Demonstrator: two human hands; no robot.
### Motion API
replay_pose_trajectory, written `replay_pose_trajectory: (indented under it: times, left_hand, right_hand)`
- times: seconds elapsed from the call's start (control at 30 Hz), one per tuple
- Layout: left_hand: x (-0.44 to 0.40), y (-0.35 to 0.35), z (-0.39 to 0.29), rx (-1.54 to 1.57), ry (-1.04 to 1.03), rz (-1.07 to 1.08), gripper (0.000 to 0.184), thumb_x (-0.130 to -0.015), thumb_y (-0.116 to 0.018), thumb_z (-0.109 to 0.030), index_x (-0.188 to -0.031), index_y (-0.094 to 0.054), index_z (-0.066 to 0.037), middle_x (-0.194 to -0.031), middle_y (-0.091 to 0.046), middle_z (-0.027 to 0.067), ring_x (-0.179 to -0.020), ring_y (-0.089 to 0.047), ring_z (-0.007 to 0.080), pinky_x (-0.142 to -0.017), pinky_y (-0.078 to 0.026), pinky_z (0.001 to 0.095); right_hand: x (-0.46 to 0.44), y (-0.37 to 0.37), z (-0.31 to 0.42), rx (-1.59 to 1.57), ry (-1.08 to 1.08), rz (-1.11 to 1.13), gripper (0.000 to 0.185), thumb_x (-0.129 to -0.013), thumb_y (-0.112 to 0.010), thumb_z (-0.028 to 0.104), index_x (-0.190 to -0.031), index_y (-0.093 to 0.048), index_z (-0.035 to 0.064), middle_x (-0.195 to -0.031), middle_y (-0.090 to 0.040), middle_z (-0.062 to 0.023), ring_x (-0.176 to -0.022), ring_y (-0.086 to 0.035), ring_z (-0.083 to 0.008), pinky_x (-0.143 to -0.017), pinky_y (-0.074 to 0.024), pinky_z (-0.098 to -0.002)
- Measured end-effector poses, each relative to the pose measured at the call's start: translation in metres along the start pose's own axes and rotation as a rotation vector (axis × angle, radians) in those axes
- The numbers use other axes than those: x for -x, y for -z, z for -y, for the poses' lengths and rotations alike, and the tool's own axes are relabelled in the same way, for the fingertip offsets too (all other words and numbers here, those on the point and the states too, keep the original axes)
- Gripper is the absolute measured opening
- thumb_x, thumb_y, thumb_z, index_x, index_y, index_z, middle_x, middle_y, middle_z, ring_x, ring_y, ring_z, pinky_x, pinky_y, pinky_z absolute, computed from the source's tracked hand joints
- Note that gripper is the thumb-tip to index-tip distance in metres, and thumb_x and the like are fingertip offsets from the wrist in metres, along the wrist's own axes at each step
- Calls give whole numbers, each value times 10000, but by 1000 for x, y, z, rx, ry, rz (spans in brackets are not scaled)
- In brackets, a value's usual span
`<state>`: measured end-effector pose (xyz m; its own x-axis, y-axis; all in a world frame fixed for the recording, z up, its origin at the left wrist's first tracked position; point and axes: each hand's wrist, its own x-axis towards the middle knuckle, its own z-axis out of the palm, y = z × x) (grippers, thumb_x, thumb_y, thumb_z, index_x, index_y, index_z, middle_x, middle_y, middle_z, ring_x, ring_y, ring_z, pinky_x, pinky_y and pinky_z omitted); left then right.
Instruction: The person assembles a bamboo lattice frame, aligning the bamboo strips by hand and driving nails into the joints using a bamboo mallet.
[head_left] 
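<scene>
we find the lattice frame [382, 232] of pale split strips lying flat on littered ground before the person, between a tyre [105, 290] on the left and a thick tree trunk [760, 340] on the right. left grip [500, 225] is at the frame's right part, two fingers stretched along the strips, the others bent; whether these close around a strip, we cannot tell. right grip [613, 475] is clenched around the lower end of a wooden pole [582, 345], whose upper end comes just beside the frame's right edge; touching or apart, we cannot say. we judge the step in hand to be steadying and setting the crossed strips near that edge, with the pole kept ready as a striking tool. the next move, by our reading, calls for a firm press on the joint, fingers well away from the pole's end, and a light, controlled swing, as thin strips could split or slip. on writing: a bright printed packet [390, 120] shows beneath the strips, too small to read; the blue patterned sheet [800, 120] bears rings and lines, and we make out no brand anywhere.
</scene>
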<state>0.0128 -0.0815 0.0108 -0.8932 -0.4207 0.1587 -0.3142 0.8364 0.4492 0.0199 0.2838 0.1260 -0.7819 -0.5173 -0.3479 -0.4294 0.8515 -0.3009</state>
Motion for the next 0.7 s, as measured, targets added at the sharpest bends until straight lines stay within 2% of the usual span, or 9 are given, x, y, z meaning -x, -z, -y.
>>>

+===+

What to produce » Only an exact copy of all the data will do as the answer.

Answer to this exercise »
Demonstrator: two human hands; no robot.
### Motion API
replay_pose_trajectory, written `replay_pose_trajectory: (indented under it: times, left_hand, right_hand)`
- times: seconds elapsed from the call's start (control at 30 Hz), one per tuple
- Layout: left_hand: x (-0.44 to 0.40), y (-0.35 to 0.35), z (-0.39 to 0.29), rx (-1.54 to 1.57), ry (-1.04 to 1.03), rz (-1.07 to 1.08), gripper (0.000 to 0.184), thumb_x (-0.130 to -0.015), thumb_y (-0.116 to 0.018), thumb_z (-0.109 to 0.030), index_x (-0.188 to -0.031), index_y (-0.094 to 0.054), index_z (-0.066 to 0.037), middle_x (-0.194 to -0.031), middle_y (-0.091 to 0.046), middle_z (-0.027 to 0.067), ring_x (-0.179 to -0.020), ring_y (-0.089 to 0.047), ring_z (-0.007 to 0.080), pinky_x (-0.142 to -0.017), pinky_y (-0.078 to 0.026), pinky_z (0.001 to 0.095); right_hand: x (-0.46 to 0.44), y (-0.37 to 0.37), z (-0.31 to 0.42), rx (-1.59 to 1.57), ry (-1.08 to 1.08), rz (-1.11 to 1.13), gripper (0.000 to 0.185), thumb_x (-0.129 to -0.013), thumb_y (-0.112 to 0.010), thumb_z (-0.028 to 0.104), index_x (-0.190 to -0.031), index_y (-0.093 to 0.048), index_z (-0.035 to 0.064), middle_x (-0.195 to -0.031), middle_y (-0.090 to 0.040), middle_z (-0.062 to 0.023), ring_x (-0.176 to -0.022), ring_y (-0.086 to 0.035), ring_z (-0.083 to 0.008), pinky_x (-0.143 to -0.017), pinky_y (-0.074 to 0.024), pinky_z (-0.098 to -0.002)
- Measured end-effector poses, each relative to the pose measured at the call's start: translation in metres along the start pose's own axes and rotation as a rotation vector (axis × angle, radians) in those axes
- The numbers use other axes than those: x for -x, y for -z, z for -y, for the poses' lengths and rotations alike, and the tool's own axes are relabelled in the same way, for the fingertip offsets too (all other words and numbers here, those on the point and the states too, keep the original axes)
- Gripper is the absolute measured opening
- thumb_x, thumb_y, thumb_z, index_x, index_y, index_z, middle_x, middle_y, middle_z, ring_x, ring_y, ring_z, pinky_x, pinky_y, pinky_z absolute, computed from the source's tracked hand joints
- Note that gripper is the thumb-tip to index-tip distance in metres, and thumb_x and the like are fingertip offsets from the wrist in metres, along the wrist's own axes at each step
- Calls give whole numbers, each value times 10000, but by 1000 for x, y, z, rx, ry, rz (spans in brackets are not scaled)
- In brackets, a value's usual span
`<state>`: measured end-effector pose (xyz m; its own x-axis, y-axis; all in a world frame fixed for the recording, z up, its origin at the left wrist's first tracked position; point and axes: each hand's wrist, its own x-axis towards the middle knuckle, its own z-axis out of the palm, y = z × x) (grippers, thumb_x, thumb_y, thumb_z, index_x, index_y, index_z, middle_x, middle_y, middle_z, ring_x, ring_y, ring_z, pinky_x, pinky_y and pinky_z omitted); left then right.
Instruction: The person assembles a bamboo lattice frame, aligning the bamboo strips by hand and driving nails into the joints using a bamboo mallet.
[head_left] 
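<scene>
we find the lattice frame [382, 232] of pale split strips lying flat on littered ground before the person, between a tyre [105, 290] on the left and a thick tree trunk [760, 340] on the right. left grip [500, 225] is at the frame's right part, two fingers stretched along the strips, the others bent; whether these close around a strip, we cannot tell. right grip [613, 475] is clenched around the lower end of a wooden pole [582, 345], whose upper end comes just beside the frame's right edge; touching or apart, we cannot say. we judge the step in hand to be steadying and setting the crossed strips near that edge, with the pole kept ready as a striking tool. the next move, by our reading, calls for a firm press on the joint, fingers well away from the pole's end, and a light, controlled swing, as thin strips could split or slip. on writing: a bright printed packet [390, 120] shows beneath the strips, too small to read; the blue patterned sheet [800, 120] bears rings and lines, and we make out no brand anywhere.
</scene>
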<state>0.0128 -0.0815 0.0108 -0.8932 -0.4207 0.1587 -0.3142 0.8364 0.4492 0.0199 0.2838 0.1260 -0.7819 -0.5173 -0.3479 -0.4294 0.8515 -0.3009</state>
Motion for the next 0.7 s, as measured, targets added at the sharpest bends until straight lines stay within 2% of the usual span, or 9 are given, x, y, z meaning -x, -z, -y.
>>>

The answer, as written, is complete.